Si plusieurs centaines d’entre eux ont pu rejoindre leurs familles après être passés par des centres d’accueil, plus d’un millier de talibés ont été renvoyés auprès de leurs maîtres coraniques, soulignent les ONG.
“On ne parle pas d’échec, mais on alerte”, a déclaré le coordinateur de la PPDH, Mamadou Wane, lors d’une conférence de presse pour présenter ce rapport, précisant qu’il restait environ 28.500 enfants mendiants dans les rues de Dakar.
Les ONG mettent notamment en cause l’absence d’une répression dissuasive envers les maîtres impliqués dans la mendicité forcée. “L’absence d’enquêtes et de poursuites des maîtres abusifs s’est finalement soldée par un retour au statu quo”, selon le rapport.
Une loi contre la mendicité des mineurs, datant de 2005 et rarement appliquée, prévoit deux à cinq ans de prison et une amende allant de 500.000 FCFA à 2.000.000 FCFA (762 à 3.050 euros).
Mamadou Wane a insisté sur la responsabilité collective des Sénégalais, “parce que c’est une population qui donne. Donner de l’argent dans la rue à un enfant ne l’aide pas, au contraire”.
La présentation de ce rapport a été organisée à dessein deux jours après le début de la campagne pour les élections législatives du 30 juillet, “pour faire tout simplement exister ces enfants qu’on veut nous cacher”, a indiqué le responsable de la PPDH, déplorant l’absence de cette question dans les programmes politiques.

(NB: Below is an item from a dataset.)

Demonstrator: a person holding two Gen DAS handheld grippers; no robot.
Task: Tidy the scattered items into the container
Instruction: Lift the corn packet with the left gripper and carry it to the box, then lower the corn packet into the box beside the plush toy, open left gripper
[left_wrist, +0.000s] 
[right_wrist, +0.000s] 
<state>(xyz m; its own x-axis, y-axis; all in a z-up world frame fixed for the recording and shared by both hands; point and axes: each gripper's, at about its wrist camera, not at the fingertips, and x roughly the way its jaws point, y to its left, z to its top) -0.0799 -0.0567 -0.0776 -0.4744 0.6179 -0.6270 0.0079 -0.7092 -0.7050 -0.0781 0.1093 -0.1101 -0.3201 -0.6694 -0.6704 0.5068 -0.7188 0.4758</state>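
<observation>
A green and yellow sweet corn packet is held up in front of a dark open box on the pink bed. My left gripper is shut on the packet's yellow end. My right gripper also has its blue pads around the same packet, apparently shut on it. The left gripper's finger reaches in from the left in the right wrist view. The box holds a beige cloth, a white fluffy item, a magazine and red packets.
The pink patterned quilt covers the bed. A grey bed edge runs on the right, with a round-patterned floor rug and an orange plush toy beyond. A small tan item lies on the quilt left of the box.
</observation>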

Les ONG demandent aussi à la nouvelle Assemblée “s’efforcer de mettre fin à la mendicité forcée et d’accélérer l’adoption du projet de loi portant statut des daaras” datant de 2013.
Dans son rapport annuel sur le trafic d’êtres humains publié fin juin, le département d’Etat américain salue les efforts du Sénégal contre la mendicité forcée des enfants, mais maintient le pays sur la “liste de surveillance niveau 2”.
Il justifie notamment cette décision par le fait qu’après avoir identifié quelque 1.550 victimes potentielles, le gouvernement sénégalais en a “renvoyé beaucoup chez leurs marabouts exploiteurs”, sans réelle supervision ni plan pour “prévenir la récidive”.